EX-3.1 2 ex3-1.htm

 

FIRST AMENDMENT TO

 

SECOND AMENDED AND RESTATED BYLAWS OF

 

ECO-STIM ENERGY SOLUTIONS, INC.

 

This First Amendment to the Second Amended and Restated Bylaws of Eco-Stim Energy Solutions, Inc., a Nevada corporation (the “Company”), is dated as of June 6, 2017 (this “First Amendment”).

 

Recitals

 

  A. The Second Amended and Restated Bylaws of the Company (the “Bylaws”) were previously amended and restated effective as of March 1, 2017 by resolution of the board of directors of the Company (the “Board”).
     
  B. The Board has approved the adoption of the amendment to the Bylaws as set forth below in accordance with Section 2.04 of that certain Amended and Restated Stockholder Rights Agreement, dated as of March 7, 2017, by and among the Company and certain of its stockholders (the “Rights Agreement”), Article 7 of the Bylaws, and Article III of the Company’s Amended and Restated Articles of Incorporation, effective as of the date of this First Amendment.

 

Amendment

 

NOW, THEREFORE, the Bylaws are hereby amended as follows:

 

1. Section 3(iv) of Article 8 is hereby amended and restated in its entirety to provide as follows:

 

(iv) Recusal. Each FTP Investor Director may recuse himself or herself from being present or participating at a meeting (or portion thereof) at which a matter is considered in which the FTP Investors’ interest can be reasonably expected to be in conflict with the FTP Investors’ interest as Stockholders, or voting on any such matter. Any recused FTP Investor Director may be counted in determining the presence of a quorum at any meeting at which such a matter is considered but his or her vote shall not be counted in determining the number of required votes to approve such matter if he either voluntarily or mandatorily recuses himself or herself.

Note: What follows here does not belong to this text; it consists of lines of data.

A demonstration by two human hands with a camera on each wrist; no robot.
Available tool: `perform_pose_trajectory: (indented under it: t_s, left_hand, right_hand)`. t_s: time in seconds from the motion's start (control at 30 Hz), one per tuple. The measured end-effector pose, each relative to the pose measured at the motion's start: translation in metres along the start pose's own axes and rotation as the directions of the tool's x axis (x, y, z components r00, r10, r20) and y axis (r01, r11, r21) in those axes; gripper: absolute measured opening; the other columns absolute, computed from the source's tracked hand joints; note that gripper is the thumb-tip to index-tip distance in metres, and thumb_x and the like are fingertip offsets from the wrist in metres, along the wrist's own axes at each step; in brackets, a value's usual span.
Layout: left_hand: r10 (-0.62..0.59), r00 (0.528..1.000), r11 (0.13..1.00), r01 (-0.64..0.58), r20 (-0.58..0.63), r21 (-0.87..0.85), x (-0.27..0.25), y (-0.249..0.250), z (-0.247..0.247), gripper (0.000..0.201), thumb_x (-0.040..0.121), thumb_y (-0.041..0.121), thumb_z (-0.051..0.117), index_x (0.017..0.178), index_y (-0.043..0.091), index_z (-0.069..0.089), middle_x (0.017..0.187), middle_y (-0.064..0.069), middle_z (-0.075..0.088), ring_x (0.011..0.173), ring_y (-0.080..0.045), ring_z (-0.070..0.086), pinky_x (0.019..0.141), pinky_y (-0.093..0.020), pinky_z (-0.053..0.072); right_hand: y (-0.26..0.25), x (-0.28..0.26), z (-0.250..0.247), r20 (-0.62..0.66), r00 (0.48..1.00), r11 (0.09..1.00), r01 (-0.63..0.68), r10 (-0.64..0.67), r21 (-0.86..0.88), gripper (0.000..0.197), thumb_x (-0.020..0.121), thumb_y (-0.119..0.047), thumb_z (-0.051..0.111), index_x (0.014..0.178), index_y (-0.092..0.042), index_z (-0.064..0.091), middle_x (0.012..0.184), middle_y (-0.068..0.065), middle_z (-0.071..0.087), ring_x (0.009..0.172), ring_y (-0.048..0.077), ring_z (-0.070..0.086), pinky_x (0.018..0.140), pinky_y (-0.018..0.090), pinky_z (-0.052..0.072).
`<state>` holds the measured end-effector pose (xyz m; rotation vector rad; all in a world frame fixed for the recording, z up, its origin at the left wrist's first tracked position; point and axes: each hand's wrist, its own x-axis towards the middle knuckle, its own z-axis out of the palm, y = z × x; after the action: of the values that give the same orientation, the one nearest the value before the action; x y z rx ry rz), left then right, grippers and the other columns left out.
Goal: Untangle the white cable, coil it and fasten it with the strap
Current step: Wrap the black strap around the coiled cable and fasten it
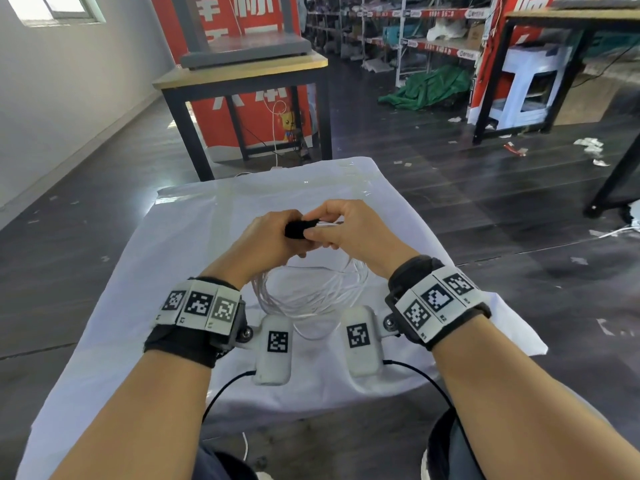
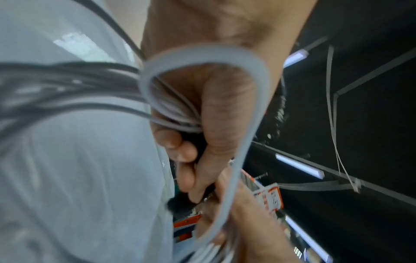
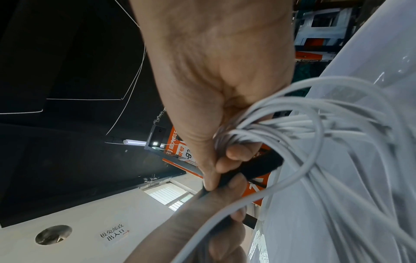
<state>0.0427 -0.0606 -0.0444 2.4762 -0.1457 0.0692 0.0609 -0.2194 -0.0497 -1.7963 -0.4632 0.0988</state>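
A person's left hand (image 1: 268,237) and right hand (image 1: 349,230) meet above a tabletop (image 1: 145,306) draped in white cloth, both gripping a black strap (image 1: 300,229) at the top of a coiled white cable (image 1: 311,292). The left fingers (image 2: 180,153) curl round the bunched loops and the strap; the right fingers (image 3: 238,153) pinch the strap against the bundle. The coil hangs from the hands toward the person, its lower loops just over the cloth between the two wrist cameras.
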Motion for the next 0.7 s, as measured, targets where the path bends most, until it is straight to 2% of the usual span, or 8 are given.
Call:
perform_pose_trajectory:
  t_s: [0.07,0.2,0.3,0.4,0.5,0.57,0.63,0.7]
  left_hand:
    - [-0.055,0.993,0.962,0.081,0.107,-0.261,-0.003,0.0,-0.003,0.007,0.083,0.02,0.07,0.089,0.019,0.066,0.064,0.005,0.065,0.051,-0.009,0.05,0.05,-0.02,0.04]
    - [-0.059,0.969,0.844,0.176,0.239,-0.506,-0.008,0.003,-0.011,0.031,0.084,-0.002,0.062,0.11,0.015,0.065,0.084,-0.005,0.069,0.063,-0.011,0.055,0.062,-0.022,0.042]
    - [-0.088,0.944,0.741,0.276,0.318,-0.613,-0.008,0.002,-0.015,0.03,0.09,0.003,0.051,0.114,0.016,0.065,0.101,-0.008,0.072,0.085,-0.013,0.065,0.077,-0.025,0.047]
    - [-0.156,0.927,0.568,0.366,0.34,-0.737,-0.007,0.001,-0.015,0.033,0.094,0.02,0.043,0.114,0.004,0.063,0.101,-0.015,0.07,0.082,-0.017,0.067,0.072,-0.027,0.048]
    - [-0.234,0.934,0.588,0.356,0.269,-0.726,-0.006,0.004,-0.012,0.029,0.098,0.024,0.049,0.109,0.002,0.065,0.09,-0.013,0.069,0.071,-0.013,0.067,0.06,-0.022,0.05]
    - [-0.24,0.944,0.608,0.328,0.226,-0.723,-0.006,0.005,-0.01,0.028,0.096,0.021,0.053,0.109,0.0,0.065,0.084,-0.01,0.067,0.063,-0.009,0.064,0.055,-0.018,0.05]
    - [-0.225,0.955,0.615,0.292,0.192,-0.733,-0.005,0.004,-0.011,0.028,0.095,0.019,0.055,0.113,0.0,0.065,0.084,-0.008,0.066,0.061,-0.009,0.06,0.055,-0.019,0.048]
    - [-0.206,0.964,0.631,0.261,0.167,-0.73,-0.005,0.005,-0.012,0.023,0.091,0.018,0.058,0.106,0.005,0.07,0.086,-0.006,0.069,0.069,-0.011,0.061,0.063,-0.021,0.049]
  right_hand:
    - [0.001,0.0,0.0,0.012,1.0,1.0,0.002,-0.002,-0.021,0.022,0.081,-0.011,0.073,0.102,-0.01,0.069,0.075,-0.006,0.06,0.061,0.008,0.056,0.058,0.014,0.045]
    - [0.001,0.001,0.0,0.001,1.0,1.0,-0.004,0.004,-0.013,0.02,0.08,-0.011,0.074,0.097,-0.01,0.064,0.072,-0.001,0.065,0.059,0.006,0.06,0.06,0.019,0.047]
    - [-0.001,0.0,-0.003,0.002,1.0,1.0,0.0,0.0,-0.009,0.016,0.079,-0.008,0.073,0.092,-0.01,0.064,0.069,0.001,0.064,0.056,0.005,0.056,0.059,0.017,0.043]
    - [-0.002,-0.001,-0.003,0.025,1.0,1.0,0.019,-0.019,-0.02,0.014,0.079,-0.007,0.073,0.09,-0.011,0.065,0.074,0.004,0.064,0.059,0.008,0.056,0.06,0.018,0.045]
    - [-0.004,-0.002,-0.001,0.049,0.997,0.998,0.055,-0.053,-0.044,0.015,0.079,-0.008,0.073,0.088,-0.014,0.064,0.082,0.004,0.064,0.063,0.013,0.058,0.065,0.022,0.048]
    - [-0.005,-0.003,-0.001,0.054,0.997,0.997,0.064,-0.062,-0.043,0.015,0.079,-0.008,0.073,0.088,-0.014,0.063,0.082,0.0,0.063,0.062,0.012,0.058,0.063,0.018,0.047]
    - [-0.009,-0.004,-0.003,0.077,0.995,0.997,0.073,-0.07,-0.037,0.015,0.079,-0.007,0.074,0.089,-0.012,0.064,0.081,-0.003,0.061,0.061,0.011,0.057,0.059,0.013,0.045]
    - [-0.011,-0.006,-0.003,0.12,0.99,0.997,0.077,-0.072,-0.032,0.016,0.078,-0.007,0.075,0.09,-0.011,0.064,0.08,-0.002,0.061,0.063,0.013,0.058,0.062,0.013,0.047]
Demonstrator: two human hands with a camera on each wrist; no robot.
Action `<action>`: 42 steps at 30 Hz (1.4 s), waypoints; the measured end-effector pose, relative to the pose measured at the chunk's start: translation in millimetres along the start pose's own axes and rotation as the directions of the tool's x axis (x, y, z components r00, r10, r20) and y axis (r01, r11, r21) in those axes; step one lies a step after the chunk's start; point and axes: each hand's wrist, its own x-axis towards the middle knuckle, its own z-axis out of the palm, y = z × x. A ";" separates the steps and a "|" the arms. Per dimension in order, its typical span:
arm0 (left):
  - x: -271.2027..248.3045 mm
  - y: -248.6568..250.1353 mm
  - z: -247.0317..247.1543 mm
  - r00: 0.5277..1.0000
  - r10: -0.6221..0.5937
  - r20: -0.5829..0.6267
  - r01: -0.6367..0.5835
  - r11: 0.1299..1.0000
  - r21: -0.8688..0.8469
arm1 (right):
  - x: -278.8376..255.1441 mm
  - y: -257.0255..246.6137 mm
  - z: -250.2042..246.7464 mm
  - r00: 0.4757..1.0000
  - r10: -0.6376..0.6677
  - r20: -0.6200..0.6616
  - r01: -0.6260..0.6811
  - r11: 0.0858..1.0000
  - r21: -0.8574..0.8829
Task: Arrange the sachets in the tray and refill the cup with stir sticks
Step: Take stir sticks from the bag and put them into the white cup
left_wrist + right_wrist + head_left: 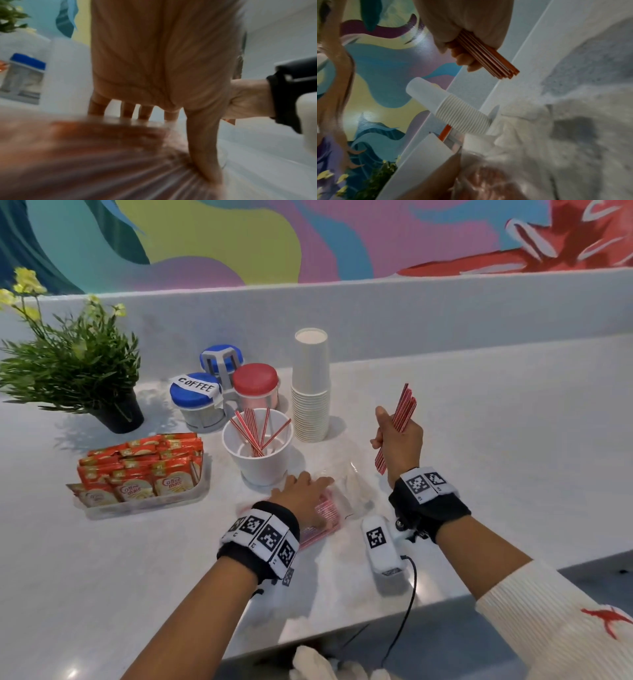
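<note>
My right hand (397, 436) grips a bundle of red-and-white stir sticks (400, 414), held upright above the counter, right of the white cup (258, 460). The same bundle (488, 56) sticks out of my fist in the right wrist view. Several stir sticks (255, 428) lean inside the cup. My left hand (305, 494) lies flat, fingers straight, pressing on a clear plastic bag of stir sticks (329, 508) in front of the cup. In the left wrist view my palm (154, 60) presses on the blurred bag (111, 162). Orange creamer sachets (144, 470) stand in rows in a clear tray (144, 506) at the left.
A stack of white paper cups (311, 392) stands just behind and right of the cup. Jars with blue and red lids (222, 392) sit in a rack behind it. A potted plant (78, 361) is at far left. The counter edge (445, 597) runs near my right forearm.
</note>
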 end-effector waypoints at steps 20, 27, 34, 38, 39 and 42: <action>-5.0 -12.7 -6.7 0.999 0.030 -0.043 -0.039 0.974 -0.222 | -5.1 15.9 12.6 0.992 0.072 0.106 -0.062 0.993 -0.099; -33.0 -30.0 -66.3 0.930 0.010 -0.367 -0.169 0.900 -0.403 | -7.3 -43.5 69.9 0.970 -0.053 0.239 0.014 0.987 0.162; -42.6 -87.5 -104.0 0.782 -0.279 -0.558 -0.103 0.824 -0.557 | -21.6 -65.5 141.2 0.915 -0.125 0.383 0.084 0.989 0.120; -32.8 -112.6 -101.5 0.817 -0.372 -0.441 0.025 0.786 -0.617 | -29.7 -54.5 166.5 0.873 -0.027 0.486 0.115 0.982 -0.152; -29.6 -117.2 -99.3 0.829 -0.380 -0.410 0.051 0.781 -0.622 | -31.0 -50.6 171.0 0.859 -0.005 0.513 0.132 0.968 -0.212; -20.6 -128.0 -93.8 0.861 -0.395 -0.319 0.088 0.734 -0.673 | -34.1 -41.0 177.3 0.806 0.018 0.591 0.268 0.880 -0.392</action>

In the event all FTP Investor Directors recuse themselves from a meeting, a portion thereof or an action by written consent with respect to matters subject to Section 4 of this Article 8, then the affirmative vote of at least two (2) of the FTP Investor Directors then in office shall not be required for the approval of such matters, notwithstanding the provisions of Section 4 of this Article 8 or any provision of the Rights Agreement to the contrary.

 

2. Except as amended by this First Amendment, the Bylaws remain the same and in full force and effect.